● DATA BLOCK
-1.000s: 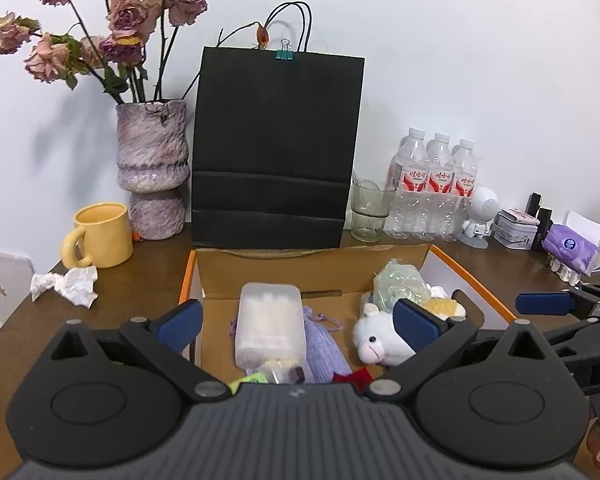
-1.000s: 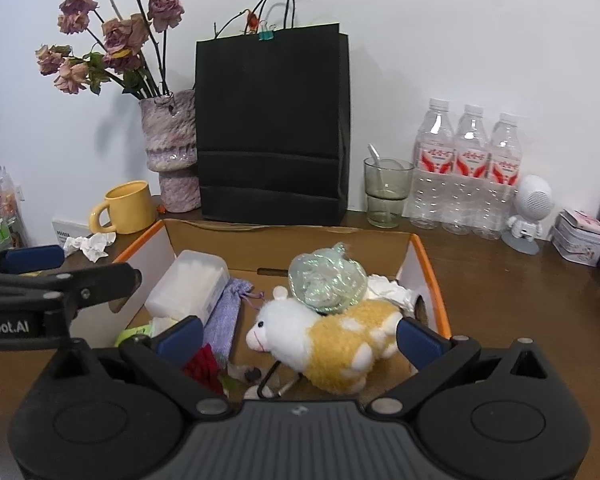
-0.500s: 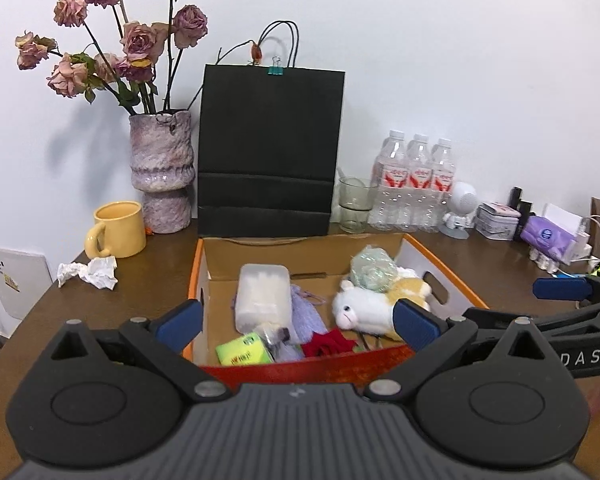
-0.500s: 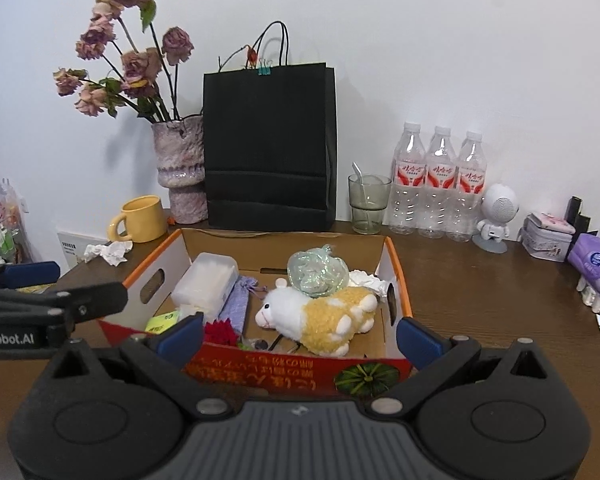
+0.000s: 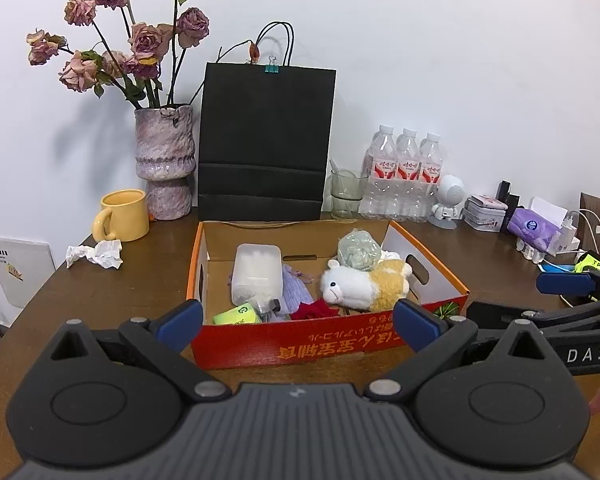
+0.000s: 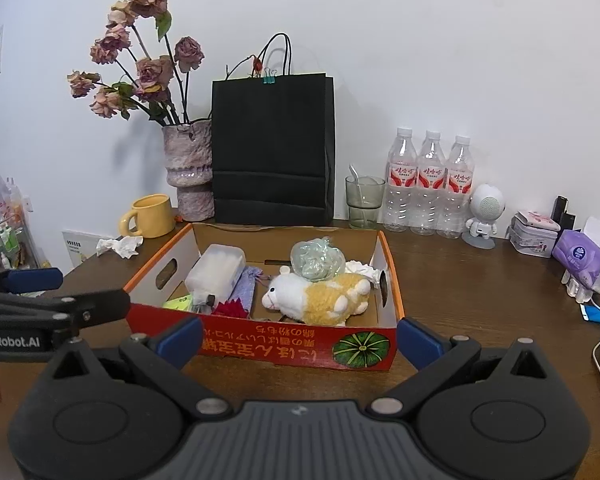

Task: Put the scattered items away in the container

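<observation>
An orange-rimmed cardboard box (image 5: pixel 332 346) (image 6: pixel 284 350) sits mid-table. Inside lie a white and yellow plush sheep (image 5: pixel 364 286) (image 6: pixel 320 298), a clear plastic case (image 5: pixel 257 270) (image 6: pixel 216 270), a lilac pouch (image 5: pixel 294 290), a green crinkled wrapper (image 5: pixel 358 250) (image 6: pixel 317 260), a lime packet (image 5: pixel 238 315) and a red flower (image 5: pixel 314 311) (image 6: pixel 230 308). My left gripper (image 5: pixel 298 324) is open and empty, in front of the box. My right gripper (image 6: pixel 300 334) is open and empty, also in front of it. Each gripper shows at the other view's edge.
Behind the box stand a black paper bag (image 5: pixel 266 144), a vase of dried roses (image 5: pixel 164 160), a yellow mug (image 5: pixel 122 216), a glass (image 5: pixel 346 196) and three water bottles (image 5: pixel 406 176). Crumpled tissue (image 5: pixel 96 254) lies left. Tissue pack and cables (image 5: pixel 540 230) sit right.
Both grippers have pulled back and up from over the box. The whole box with its front wall now shows; both stayed open and empty.
</observation>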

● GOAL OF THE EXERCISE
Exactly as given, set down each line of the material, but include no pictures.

● ANSWER FOR THE TASK
-1.000s: 
-1.000s: 
-0.500s: 
-0.500s: 
+0.000s: 
+0.000s: 

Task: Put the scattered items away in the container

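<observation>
An orange-rimmed cardboard box (image 5: pixel 332 346) (image 6: pixel 284 350) sits mid-table. Inside lie a white and yellow plush sheep (image 5: pixel 364 286) (image 6: pixel 320 298), a clear plastic case (image 5: pixel 257 270) (image 6: pixel 216 270), a lilac pouch (image 5: pixel 294 290), a green crinkled wrapper (image 5: pixel 358 250) (image 6: pixel 317 260), a lime packet (image 5: pixel 238 315) and a red flower (image 5: pixel 314 311) (image 6: pixel 230 308). My left gripper (image 5: pixel 298 324) is open and empty, in front of the box. My right gripper (image 6: pixel 300 334) is open and empty, also in front of it. Each gripper shows at the other view's edge.
Behind the box stand a black paper bag (image 5: pixel 266 144), a vase of dried roses (image 5: pixel 164 160), a yellow mug (image 5: pixel 122 216), a glass (image 5: pixel 346 196) and three water bottles (image 5: pixel 406 176). Crumpled tissue (image 5: pixel 96 254) lies left. Tissue pack and cables (image 5: pixel 540 230) sit right.
Both grippers have pulled back and up from over the box. The whole box with its front wall now shows; both stayed open and empty.
</observation>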

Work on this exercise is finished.